Pharmaceutical dextrin_DextrinThe preparation can be carried out by heating dried starch to incomplete hydrolysis with or without the aid of appropriate acids and buffers, and moisture can be introduced during the heating process.Pharmaceutical dextrin_DextrinIt has a good carrier effect and is used as various sweeteners, flavoring agents, fillers, etc. Excellent carrier; good emulsification and thickening effect; promotes product molding and good constraint of product tissue structure; good film-forming properties, which can prevent product deformation and improve product appearance; easily absorbed by the human body, especially suitable for patients and infants and young children's food Raw materials. SoPharmaceutical dextrin_DextrinWhat are the storage conditions during production and transportation? Let's briefly introduce it below.
Pharmaceutical dextrin_DextrinBrief introduction of storage conditions:
Depending on the production method and material source,Pharmaceutical dextrin_DextrinThe physical characteristics are slightly different.

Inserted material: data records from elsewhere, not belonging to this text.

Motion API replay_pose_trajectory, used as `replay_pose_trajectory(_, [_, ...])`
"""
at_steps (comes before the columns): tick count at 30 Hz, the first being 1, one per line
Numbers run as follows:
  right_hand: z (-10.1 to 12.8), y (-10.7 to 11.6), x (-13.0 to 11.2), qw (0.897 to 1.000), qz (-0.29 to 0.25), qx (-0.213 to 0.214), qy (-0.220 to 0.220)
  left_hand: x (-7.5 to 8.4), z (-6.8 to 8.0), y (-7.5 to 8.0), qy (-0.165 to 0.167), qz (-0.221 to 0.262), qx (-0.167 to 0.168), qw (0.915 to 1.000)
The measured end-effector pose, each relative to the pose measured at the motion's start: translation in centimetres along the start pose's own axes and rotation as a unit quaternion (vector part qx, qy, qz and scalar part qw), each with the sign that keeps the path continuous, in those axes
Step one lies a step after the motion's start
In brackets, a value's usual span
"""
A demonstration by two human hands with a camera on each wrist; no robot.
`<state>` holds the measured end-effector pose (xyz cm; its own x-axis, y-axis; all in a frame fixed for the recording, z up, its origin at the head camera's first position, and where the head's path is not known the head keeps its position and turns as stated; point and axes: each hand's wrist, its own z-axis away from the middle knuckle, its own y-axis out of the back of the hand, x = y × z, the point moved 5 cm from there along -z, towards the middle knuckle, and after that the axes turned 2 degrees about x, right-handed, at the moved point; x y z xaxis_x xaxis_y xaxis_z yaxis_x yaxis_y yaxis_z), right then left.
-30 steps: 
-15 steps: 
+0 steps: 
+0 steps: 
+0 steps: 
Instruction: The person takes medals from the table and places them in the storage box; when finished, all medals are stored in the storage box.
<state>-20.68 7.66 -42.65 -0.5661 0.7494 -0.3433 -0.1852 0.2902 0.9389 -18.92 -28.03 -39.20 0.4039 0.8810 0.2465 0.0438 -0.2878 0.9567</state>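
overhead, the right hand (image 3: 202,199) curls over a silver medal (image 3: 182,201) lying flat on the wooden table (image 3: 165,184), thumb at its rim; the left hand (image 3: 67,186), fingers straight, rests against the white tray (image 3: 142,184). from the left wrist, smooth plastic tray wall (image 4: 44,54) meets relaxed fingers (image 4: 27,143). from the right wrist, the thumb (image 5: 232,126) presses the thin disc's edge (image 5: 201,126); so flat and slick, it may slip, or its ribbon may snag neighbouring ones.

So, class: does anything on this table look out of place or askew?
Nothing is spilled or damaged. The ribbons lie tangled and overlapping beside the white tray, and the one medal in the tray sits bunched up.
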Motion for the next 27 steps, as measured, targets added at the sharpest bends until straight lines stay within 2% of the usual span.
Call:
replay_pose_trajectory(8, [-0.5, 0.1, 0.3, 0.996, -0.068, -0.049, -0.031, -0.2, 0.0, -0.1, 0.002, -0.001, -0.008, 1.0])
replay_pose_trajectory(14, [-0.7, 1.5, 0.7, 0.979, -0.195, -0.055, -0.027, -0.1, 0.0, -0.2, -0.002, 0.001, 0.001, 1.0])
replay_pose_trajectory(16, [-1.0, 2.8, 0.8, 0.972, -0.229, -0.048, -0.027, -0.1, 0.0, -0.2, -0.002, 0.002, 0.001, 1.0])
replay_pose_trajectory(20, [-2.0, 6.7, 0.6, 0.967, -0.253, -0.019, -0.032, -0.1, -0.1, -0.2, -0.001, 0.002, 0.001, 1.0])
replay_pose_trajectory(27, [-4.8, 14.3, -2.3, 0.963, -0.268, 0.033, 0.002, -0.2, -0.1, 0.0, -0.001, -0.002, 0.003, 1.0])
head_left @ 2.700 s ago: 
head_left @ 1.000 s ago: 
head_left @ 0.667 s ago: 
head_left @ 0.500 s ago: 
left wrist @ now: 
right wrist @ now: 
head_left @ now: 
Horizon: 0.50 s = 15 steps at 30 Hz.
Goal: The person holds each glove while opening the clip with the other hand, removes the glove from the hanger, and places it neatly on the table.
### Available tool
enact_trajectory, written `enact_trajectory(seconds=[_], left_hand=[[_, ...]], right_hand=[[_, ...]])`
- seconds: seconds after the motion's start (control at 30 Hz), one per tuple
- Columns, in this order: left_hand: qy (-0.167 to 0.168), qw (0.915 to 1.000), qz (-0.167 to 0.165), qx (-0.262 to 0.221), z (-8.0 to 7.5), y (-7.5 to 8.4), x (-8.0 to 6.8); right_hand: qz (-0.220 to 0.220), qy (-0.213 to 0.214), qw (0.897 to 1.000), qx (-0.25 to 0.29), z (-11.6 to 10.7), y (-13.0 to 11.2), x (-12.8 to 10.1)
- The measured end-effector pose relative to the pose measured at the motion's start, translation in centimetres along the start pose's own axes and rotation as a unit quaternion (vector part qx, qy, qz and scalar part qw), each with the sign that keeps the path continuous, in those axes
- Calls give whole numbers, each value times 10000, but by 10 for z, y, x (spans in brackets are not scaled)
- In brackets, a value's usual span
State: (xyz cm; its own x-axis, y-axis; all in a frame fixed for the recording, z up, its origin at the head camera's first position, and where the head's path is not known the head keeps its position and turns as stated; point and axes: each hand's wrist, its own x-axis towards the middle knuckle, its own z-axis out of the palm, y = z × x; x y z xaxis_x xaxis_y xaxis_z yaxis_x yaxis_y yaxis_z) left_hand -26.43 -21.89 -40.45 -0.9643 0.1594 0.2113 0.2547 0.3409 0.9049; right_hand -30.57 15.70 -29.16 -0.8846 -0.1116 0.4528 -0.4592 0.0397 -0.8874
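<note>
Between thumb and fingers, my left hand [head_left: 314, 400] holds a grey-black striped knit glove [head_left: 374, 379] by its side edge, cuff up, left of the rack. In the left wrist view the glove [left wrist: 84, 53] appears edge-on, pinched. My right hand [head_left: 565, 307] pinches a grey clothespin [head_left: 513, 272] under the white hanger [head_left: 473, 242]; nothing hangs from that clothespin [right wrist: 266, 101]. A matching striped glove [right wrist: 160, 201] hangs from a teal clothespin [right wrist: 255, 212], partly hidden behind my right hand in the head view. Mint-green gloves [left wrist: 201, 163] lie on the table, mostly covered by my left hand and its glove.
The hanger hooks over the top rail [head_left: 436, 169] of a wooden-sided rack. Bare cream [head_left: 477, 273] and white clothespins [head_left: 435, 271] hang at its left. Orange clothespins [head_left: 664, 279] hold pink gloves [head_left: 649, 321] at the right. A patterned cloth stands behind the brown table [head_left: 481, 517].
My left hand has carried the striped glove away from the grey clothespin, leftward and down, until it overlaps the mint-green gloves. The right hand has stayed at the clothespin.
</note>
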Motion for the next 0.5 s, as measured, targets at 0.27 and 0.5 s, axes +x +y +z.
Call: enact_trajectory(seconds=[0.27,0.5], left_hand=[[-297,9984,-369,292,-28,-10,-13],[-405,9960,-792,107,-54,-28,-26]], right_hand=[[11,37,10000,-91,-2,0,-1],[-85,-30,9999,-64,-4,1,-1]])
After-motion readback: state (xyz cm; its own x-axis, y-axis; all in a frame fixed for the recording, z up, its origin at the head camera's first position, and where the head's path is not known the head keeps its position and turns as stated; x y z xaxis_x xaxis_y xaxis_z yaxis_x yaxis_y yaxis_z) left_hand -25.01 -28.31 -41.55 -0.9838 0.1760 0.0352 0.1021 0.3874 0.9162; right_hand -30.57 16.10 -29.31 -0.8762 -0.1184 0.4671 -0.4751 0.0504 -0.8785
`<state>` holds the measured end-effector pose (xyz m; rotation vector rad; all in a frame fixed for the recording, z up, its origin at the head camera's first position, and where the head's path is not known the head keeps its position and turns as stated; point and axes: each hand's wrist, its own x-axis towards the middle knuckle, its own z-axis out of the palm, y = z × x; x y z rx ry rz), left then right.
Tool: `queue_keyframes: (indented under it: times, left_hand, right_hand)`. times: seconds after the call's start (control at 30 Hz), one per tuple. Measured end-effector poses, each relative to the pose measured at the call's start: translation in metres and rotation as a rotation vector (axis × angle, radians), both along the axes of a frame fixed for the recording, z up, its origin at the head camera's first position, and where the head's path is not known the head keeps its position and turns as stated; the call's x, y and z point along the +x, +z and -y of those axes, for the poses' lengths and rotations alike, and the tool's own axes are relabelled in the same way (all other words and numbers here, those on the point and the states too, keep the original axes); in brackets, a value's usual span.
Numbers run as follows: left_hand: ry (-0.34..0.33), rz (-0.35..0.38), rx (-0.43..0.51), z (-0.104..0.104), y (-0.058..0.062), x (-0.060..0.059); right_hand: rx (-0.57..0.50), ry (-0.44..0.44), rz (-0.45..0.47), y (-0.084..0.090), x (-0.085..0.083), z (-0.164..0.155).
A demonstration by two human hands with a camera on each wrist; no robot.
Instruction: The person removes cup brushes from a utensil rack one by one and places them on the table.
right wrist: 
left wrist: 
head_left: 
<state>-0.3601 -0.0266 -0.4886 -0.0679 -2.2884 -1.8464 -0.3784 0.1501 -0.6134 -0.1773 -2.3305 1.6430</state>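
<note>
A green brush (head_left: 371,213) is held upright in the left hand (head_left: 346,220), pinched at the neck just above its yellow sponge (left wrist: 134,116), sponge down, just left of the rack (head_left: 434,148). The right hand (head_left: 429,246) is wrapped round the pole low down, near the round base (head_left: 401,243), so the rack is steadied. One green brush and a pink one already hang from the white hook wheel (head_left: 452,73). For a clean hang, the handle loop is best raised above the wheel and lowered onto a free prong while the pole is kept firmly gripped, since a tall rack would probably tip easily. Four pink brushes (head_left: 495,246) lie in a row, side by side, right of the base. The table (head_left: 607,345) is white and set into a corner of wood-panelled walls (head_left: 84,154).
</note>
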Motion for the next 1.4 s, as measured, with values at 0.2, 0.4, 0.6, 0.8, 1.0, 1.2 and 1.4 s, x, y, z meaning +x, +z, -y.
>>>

In aqueous solution, with density, temperature,pHOr with the change of other properties, dextrin molecules have a tendency to aggregate, and withPharmaceutical dextrin_DextrinAging, gelation or retrogradation of the solution causes an increase in viscosity, which is particularly noticeable for corn starch dextrin with poor solubility. Dextrin solution has thixotropy. Under shear, the viscosity decreases, and it becomes a gel after standing. The residual acid in the preparation process can cause further hydrolysis and lead to gradual thinning of the solution. The residual acid (often present in dextrin with poor solubility, such as scorched dextrin) can also lead to a decrease in viscosity during storage. In order to solve these problems, manufacturers often neutralize low-solubilityPharmaceutical dextrin_Dextrinin a cooled container with ammonia or sodium carbonate. Bulk materials should be placed in sealed containers and stored in a cool, dry place.